Лотта: Эм сказала, чтобы не использовали настоящие имена.

Энн (кивает).

Лотта: Эм хочет издаваться как Ровер.

Энн (кивает).

Красавицы

Глава, в которой три сестры создают книгу (от лица Лотты)!


Дорогой дневник,

Я весь день улыбаюсь. Никогда не улыбалась так, как улыбаюсь сейчас, поскольку мы копаемся в наших стихах, выбираем, сортируем, проверяем. Мы не сентиментальничаем, мы жестоки, яростно обсуждаем каждую строчку; нам нужно защищать искусство и наши добрые имена (хотя мы планируем скрывать их под вымышленными). Мы облачились в доспехи проницательности и вкуса; мы ищем силу, глубину, хорошую рифму, а также ясные и правдивые образы. Мы снова гении Стеклянного города, Светлые Ангелы, четыре стороны света, хотя нас только трое: впрочем, Эмми достаточно умна, чтобы сойти за двух гениев – даже за трех! Я рада оказаться хотя бы в сноске, Энни тоже.
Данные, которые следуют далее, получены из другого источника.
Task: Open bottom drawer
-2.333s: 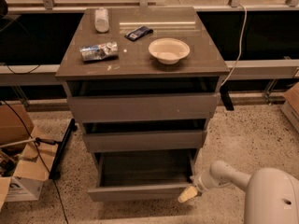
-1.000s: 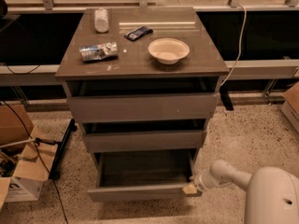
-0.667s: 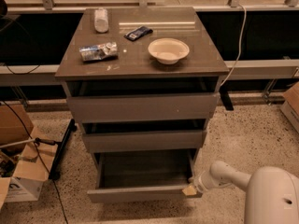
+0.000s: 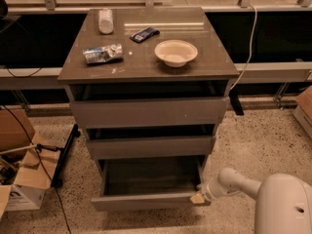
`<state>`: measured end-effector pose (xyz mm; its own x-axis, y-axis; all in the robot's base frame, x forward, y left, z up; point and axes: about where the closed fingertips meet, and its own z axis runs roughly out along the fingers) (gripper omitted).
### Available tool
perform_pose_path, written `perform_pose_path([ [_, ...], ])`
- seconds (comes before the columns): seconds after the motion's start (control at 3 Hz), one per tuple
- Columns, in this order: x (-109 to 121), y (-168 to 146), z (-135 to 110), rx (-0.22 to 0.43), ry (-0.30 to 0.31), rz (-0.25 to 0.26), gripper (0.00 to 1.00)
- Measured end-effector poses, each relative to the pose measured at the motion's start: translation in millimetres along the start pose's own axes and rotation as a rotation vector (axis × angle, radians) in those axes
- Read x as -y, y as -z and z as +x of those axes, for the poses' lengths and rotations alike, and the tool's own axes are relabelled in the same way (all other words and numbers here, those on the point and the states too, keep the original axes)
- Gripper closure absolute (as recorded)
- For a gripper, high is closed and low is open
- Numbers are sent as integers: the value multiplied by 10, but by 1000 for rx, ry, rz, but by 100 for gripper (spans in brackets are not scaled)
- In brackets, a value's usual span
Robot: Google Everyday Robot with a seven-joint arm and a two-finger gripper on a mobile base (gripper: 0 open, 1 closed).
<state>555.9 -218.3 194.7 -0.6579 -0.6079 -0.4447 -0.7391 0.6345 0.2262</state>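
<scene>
Camera view looks down on a grey-brown table [image 4: 214,57] with three drawers stacked under its top. The bottom drawer [image 4: 141,202] sits lowest, just above the speckled floor [image 4: 253,145]. It juts forward well past the middle drawer [image 4: 148,146] and the top drawer [image 4: 148,112]. Open floor lies in front of its leading edge and off to the right. On the left a cardboard box [image 4: 22,189] lies near, apart from the drawer's side.

The pincer [image 4: 197,198] is at the right end of the bottom drawer's front panel, touching that corner; I cannot tell whether it is apart, together or clamped there. Its white arm [image 4: 239,182] reaches in from the lower right, low over the floor.

The bottom drawer has a plain flat front with no handle and looks the narrowest of the three. Behind the panel its shallow grey box lies open to view, with side walls running back under the middle drawer.
</scene>
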Motion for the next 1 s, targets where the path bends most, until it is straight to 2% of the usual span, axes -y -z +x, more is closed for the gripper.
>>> perform_pose_path([
  [0.33, -304, -36, -121, -20, 134, -74, 100],
  [0.67, -725, 15, -297, -21, 325, -146, 100],
  [1.0, -1094, 40, -426, -21, 477, -205, 82],
])
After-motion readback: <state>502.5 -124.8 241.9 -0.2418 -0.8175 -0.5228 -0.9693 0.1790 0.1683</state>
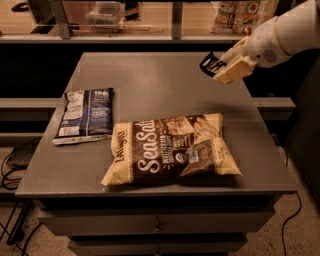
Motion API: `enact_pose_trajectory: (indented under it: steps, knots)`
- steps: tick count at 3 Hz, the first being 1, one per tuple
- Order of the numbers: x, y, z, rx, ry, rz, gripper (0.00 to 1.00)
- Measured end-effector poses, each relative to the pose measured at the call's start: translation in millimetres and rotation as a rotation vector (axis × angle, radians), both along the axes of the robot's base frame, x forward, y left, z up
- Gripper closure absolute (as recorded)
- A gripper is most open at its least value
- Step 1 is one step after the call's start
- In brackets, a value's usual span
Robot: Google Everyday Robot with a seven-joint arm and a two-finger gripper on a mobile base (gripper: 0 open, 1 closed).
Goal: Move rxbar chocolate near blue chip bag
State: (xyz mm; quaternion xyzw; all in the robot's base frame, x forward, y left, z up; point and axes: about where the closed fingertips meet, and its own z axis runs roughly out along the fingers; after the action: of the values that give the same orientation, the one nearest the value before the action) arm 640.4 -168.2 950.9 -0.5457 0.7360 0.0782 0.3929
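Observation:
My gripper [223,68] is at the upper right, raised above the table's far right part, and is shut on the rxbar chocolate [210,64], a small black wrapper with white lettering that sticks out to the left of the tan fingers [233,70]. The blue chip bag [85,115], dark navy with white label panels, lies flat near the table's left edge, far from the gripper.
A large yellow-and-brown "Sea Salt" bag [172,148] lies on the grey table [160,82] at the front centre, between the gripper and the blue bag. A shelf with containers [105,12] runs behind the table. Cables [12,170] hang at the left.

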Motion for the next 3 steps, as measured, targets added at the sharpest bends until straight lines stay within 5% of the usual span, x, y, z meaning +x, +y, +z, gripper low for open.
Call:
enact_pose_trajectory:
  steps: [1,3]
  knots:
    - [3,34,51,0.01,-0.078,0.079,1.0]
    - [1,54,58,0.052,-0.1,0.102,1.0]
Детям знакомы такие минуты счастья, когда, забыв об остальном мире, они настолько теряются в дружбе и игре, что настоящее становится всем, а прошлое и будущее, в которых таятся все печали и заботы, – ничем. Их способности оттачиваются в этот момент, который потому и идеален. Некоторые обладатели мощной духовной натуры (среди которых и мои сестры) способны приблизиться к этому чувству через встречу с Природой или Духом, но в его самой сильной и могущественной форме мы испытываем это состояние только через союз умов, союз намерений. Я совсем забросила свою мечту о таком союзе – а в двадцать девять лет вновь нашла ее у моих сестер! Они способны вникнуть в мой разум, в мой дух и сердце и достойно их оценить. Они видят все множество моих недостатков и все равно любят меня такой, какая я есть!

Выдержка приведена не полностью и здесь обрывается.